Senin, 08 Juni 2026 | 09:31
NEWS

Cawagub DKI, Nurmansjah Lubis Lebih Dikenal Ketimbang Riza Patria

Cawagub DKI, Nurmansjah Lubis Lebih Dikenal Ketimbang Riza Patria
Direktur LKSP Astriana B. Sinaga (Askara/Aprilia Rahapit)

ASKARA - Lembaga Kajian Strategis dan Pembangunan (LKSP) menilai keterbukaan DPRD DKI Jakarta atas proses pemilihan calon wakil gubernur DKI amat minim. Dalam hal ini DPRD DKI seakan tidak membuka ruang pendapat warga.

Menurut Direktur LKSP Astriana B. Sinaga, partai pengusung pasangan gubernur/wakil gubernur pada Pilkada DKI 2017 yakni Partai Gerindra dan PKS tampak kesulitan mencapai kesepakatan. Terlihat ada yang pihak tidak rela memberikan posisi wagub DKI kepada PKS.

Selain itu, meski akhirnya kedua partai mengusulkan dua nama calon wagub yakni Nurmansjah Lubis dari PKS dan Ahmad Riza Patria dari Gerindra, dinamika politik di DPRD juga tidak mudah ditebak. 

Dengan ini, LKSP melakukan survei persepsi publik DKI periode 9-16 Februari 2020. Untuk mengetahui pandangan warga tentang pemilihan wagub dan siapa kandidat yang layak dipilih oleh DPRD.

Dari hasil survei diketahui bahwa pengetahuan warga tentang pemilihan wagub DKI ternyata sangat terbatas. 

"Masih ada 39 persen responden yang tidak tahu bahwa proses pemilihan wagub pengganti Sandiaga Uno sedang berlangsung dan sekarang dilakukan oleh DPRD DKI Jakarta," kata Astriana dalam jumpa pers di Kebon Sirih, Jakarta Pusat, Jumat (21/2).

Sementara sisanya 61 persen responden menyatakan tahu dengan proses pemilihan wagub, namun 18,2 di antaranya menyatakan tidak tahu siapa saja kandidat yang diusulkan.

Hasil lain secara top of mind atau pertanyaan terbuka, nama kandidat Nurmansjah Lubis memperoleh angka 55,4 persen lebih dikenal publik sedangkan Ahmad Riza Patria hanya 16,5 persen.

"Alasan responden untuk memilih kandidat wagub DKI Jakarta terutama karena faktor integritas 41 persen dan kemampuan memimpin 38 persen.
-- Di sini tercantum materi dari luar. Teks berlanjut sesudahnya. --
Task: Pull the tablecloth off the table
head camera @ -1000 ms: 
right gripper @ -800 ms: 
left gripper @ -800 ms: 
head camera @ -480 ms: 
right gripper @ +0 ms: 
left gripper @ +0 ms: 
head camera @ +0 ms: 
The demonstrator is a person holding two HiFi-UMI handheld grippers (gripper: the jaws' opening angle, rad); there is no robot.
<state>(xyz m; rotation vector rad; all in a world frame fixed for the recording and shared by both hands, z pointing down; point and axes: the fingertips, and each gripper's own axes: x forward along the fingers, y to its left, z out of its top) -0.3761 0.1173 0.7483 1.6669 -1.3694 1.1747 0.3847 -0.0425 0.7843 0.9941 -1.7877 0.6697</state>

Selain itu faktor kecocokan chemistry dengan gubernur DKI Jakarta 14 persen dan kedekatan dengan warga tujuh persen tak kalah penting. Nurmansjah Lubis unggul di semua faktor itu," papar Astriana 

Survei yang melibatkan 400 responden dengan tingkat kepercayaan 95 persen pada tingkat kesalahan 4,9 persen. Survei menggunakan metode modified probability sampling yakni kombinasi antara probability dan non probability sampling. Tahap pertama berdasarkan pada probability sampling dan tahap terakhir menggunakan non probability sampling.

Survei dilakukan dari berbagai karateristik responden yakni usia 17-34 tahun sebanyak 46 persen, usia 35-55 tahun sebanyak 47 persen dan usia 55 tahun ke atas sebanyak 7 persen. Jenis kelamin responden juga diupayakan berimbang yakni lelaki 47 persen dan perempuan 53 persen.

Selain itu, tempat tinggal responden tersebar di seluruh penjuru ibu kota dengan proporsi terbesar Jakarta Timur 26 persen, Jakarta Barat 23 persen, Jakarta Selatan 21 persen, Jakarta Utara 17 persen, Jakarta Pusat 10 persen dan Kepulauan Seribu 3 persen.

Kondisi ekonomi responden dapat dilihat dari besarnya pengeluaran yakni warga yang berpengeluaran Rp 3 juta sampai dengan Rp 7 juta sebanyak 61 persen. Sementara warga yang berpengeluaran kurang dari Rp 3 juta sebanyak 23 persen dan berpengeluaran di atas Rp 7 juta sebanyak 21 persen.